En Guadix en cambio, conocí sólamente cuatro estatuas: el Sagrado Corazón de Jesús, como suerte de Corcovado sobre el campanario; a Pedro Antonio de Alarcón en un pedestal a lo zeus, sentado presidiendo el parque que lleva su nombre; el busto de Pedro de Mendoza, natal de aquí y fundador de la ciudad de Buenos Aires en sus aires de conquista y aventura; y el Cascamorras, figura indispensable para entender el paisanaje y fiesta de interés turístico internacional. Luego se sumaron los niños de la Escolanía pastoreados por D. Carlos Ros al margen de la catedral. La última estatua que se hizo rompió filas. No fue dedicada a alguien por inteligencia o investigaciones, aunque un poso de cultura tenía. Tampoco por ser embajador o político, a pesar de gastar bastante diplomacia. Este señor que fue ubicado junto a la plaza de abastos, en el epicentro comercial accitano, era Juan Guijarro. Lo llamaban Muley. Era muy conocido por generaciones de los habitantes de Guadix. Él era parte de la cultura popular. Al único hombre con ese nombre que había leído alguna vez era el  penúltimo sultán del reino de Granada, que mandó ser enterrado en la punta más alta y por eso la cima de Sierra Nevada se llama Mulhacén -Muley Hacén-

Este paisano tenía por costumbre, y por supervivencia, asistir a todos los entierros de la ciudad. La Parca y Muley eran compañeros de oficio. Allí Muley acompañaba a los familiares, y éstos les ofrecían comida del velatorio, incluso ropa del difunto. Aunque lo primero que pedía era tabaco. Esa fue su gesta. Desconozco si haría de plañidera, pero por lo que se puede apreciar en la estatua, tenía un carisma y una templanza cuya presencia entiendo que calmara a los asistentes. Otras personas han recibido mención especial por su trayectoria en su lugar de trabajo -Pepe Poyatos en el Polideportivo o Luis Muriel en la Biblioteca- pero Muley guarda la Gran Vía de Guadix avisando de que la vida es una y él, si todavía la tuviera, iría a tu final. 
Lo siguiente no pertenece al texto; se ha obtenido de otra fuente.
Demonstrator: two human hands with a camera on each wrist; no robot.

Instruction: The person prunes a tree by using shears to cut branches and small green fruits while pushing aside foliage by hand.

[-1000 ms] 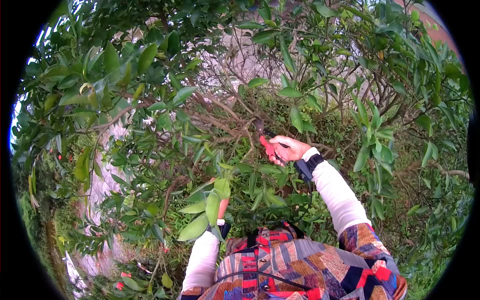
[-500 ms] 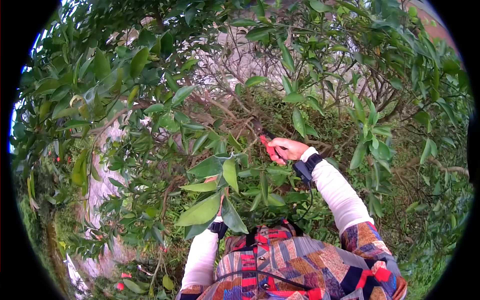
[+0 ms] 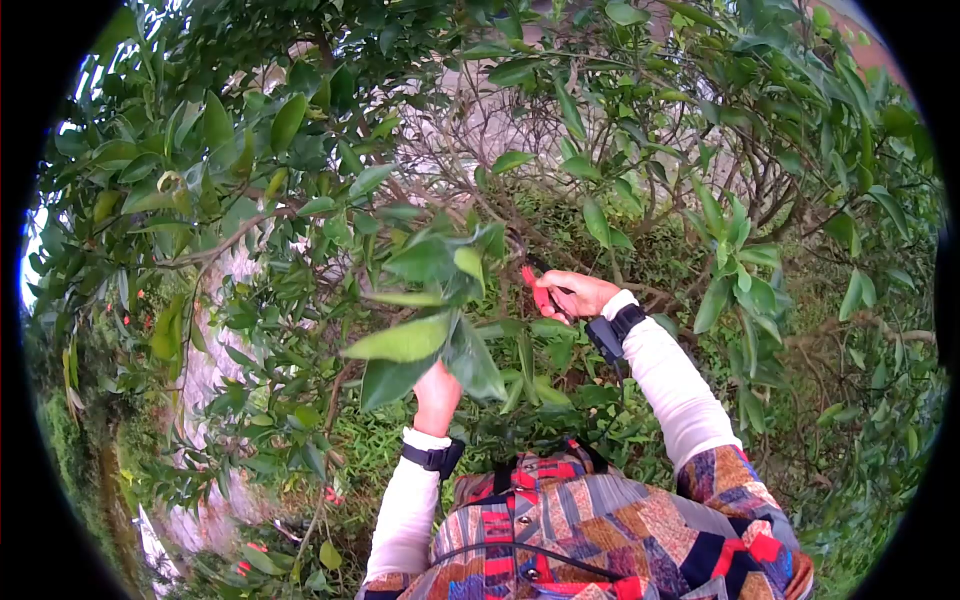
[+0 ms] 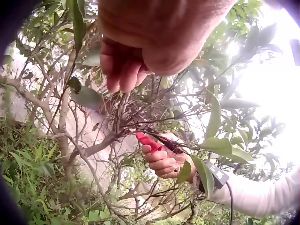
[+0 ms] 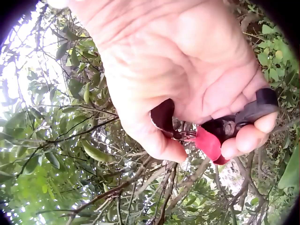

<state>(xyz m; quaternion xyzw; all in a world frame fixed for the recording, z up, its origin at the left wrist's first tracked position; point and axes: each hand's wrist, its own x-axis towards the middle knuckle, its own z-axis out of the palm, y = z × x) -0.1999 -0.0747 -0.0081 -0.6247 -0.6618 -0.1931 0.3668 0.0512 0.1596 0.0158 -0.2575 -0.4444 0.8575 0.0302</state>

En este punto y recordando a este tipo de ilustres humildes, guardo en la recóndita memoria de mi infancia los destellos de un señor que también merece otro monumento. La gente lo llamaba el Chato -o Chato el doce, por el número de la calle donde solía estar-. Es posible que tuviera el rostro como un gato persa.  Bajito y sereno. Este señor era zapatero de la calle más castiza del pueblo. En el madrugar de los años, luchó en la clandestinidad por la democracia. En un recóndito cubículo ejercía. Un poco más grande que una cabina de teléfonos. Se decía que el alquiler y el cargo lo había heredado de su padre, que también era zapatero. Al fondo tenía cuadros al óleo pintados por él de escenas de caza y paisajes monumentales con una calidad impactante. Los ponía sobre caballetes o por el suelo apontocados en un falso mostrador que nunca usaba. Los zapatos estaban amontonados en una pila.Y a sus pies un puñado de gatos enristrados tomando el sol. Mi padre decía que llevaba las cuentas en cartón, y que cuando había hecho el cupo cerraba. No tenía horario. Ponía un cartelito a las once de la mañana de vuelvo en 5 minutos, y ya aparecía por la tarde después de la siesta. Tenía un aire bohemio y noble. No ponía una voz por encima de otra. Había majestad en aquel hombre. Era la humildad la que lo coronaba. Ahora la entrada a aquel rincón de la historia yace emparedado, sin una placa que recuerde y honre, para gloria del trabajo artesano, los buenos tiempos de Antonio Pérez, Chato el Doce. 

En algún momento los modelos dejaron de ser dioses griegos, monarcas o artistas para convertirse en vecinos o paisanos que hicieron mella en la rutina que circundaban. El azar y el consenso consistorial quisieron que siguieran con nosotros. Y ahí siguen, camuflándose entre los vivos, como bien acostumbraban.